◆ ACTIVITY ◆
The response should be exactly the number of lines in the material below that contain the word "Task".

◆ ENTRIES PROVIDED ◆
-=-=-

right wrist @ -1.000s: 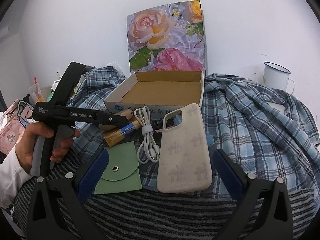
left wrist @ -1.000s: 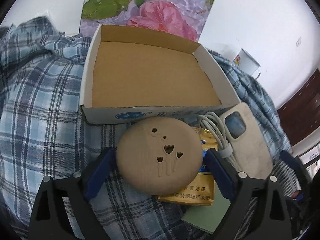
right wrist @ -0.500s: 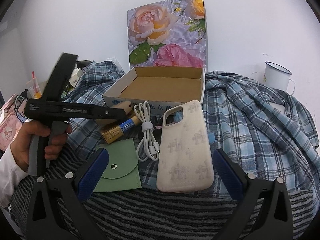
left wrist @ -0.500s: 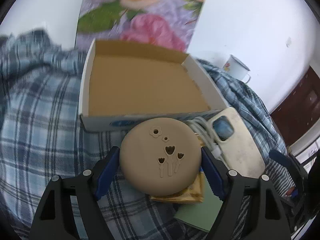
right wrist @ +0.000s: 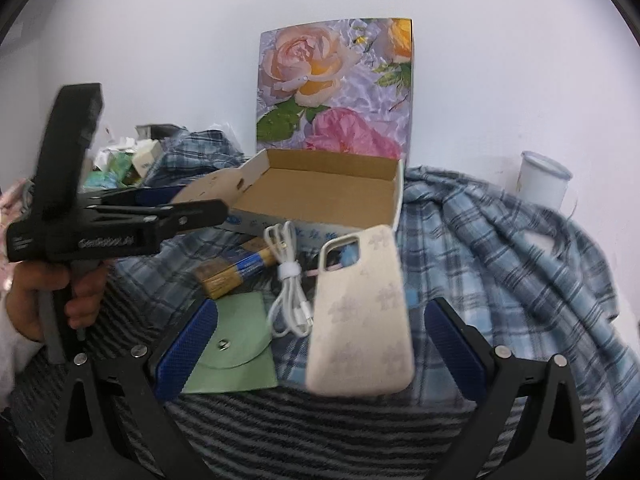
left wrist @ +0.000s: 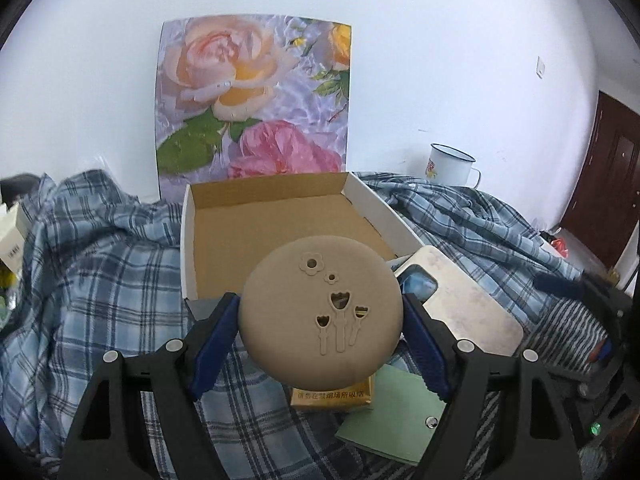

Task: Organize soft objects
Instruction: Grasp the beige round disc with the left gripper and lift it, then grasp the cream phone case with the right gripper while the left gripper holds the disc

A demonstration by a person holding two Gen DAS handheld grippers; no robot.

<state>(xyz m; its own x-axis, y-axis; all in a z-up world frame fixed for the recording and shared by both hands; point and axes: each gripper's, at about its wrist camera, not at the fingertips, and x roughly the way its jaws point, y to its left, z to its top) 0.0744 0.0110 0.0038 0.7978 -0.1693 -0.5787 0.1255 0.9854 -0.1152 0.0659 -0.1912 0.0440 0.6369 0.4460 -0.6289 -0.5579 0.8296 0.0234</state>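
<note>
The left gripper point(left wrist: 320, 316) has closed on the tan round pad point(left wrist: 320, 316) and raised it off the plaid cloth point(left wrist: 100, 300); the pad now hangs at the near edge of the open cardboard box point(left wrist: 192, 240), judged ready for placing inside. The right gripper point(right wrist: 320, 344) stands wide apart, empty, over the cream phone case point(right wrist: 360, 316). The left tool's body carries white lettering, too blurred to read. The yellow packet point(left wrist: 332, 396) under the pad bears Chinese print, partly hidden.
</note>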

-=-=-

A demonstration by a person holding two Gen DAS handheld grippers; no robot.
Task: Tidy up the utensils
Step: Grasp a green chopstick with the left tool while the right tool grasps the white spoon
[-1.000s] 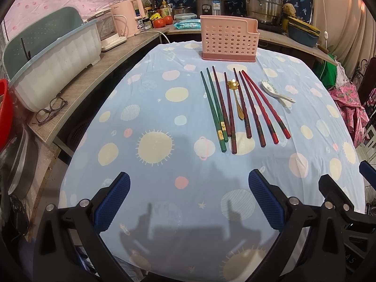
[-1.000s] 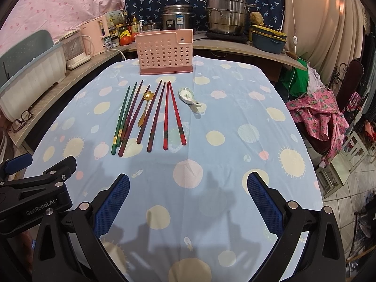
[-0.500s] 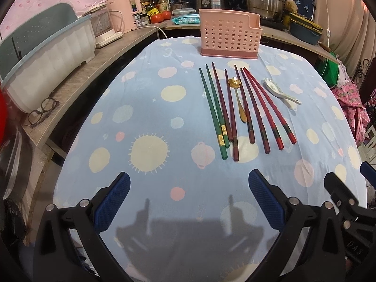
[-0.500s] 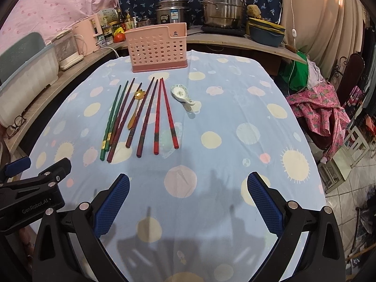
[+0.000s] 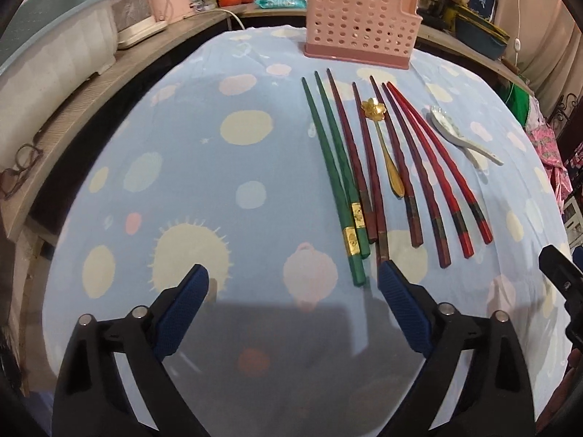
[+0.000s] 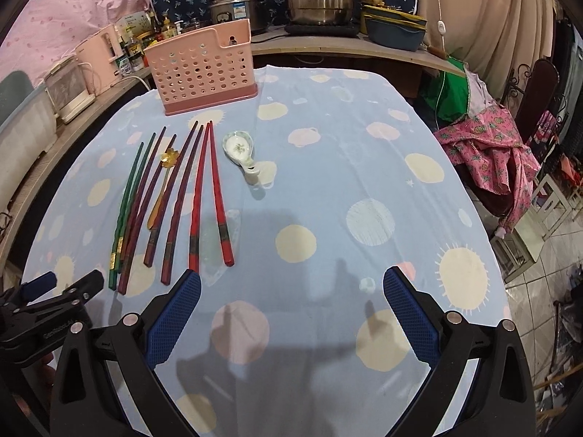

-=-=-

◆ WRITTEN RESPONSE ◆
2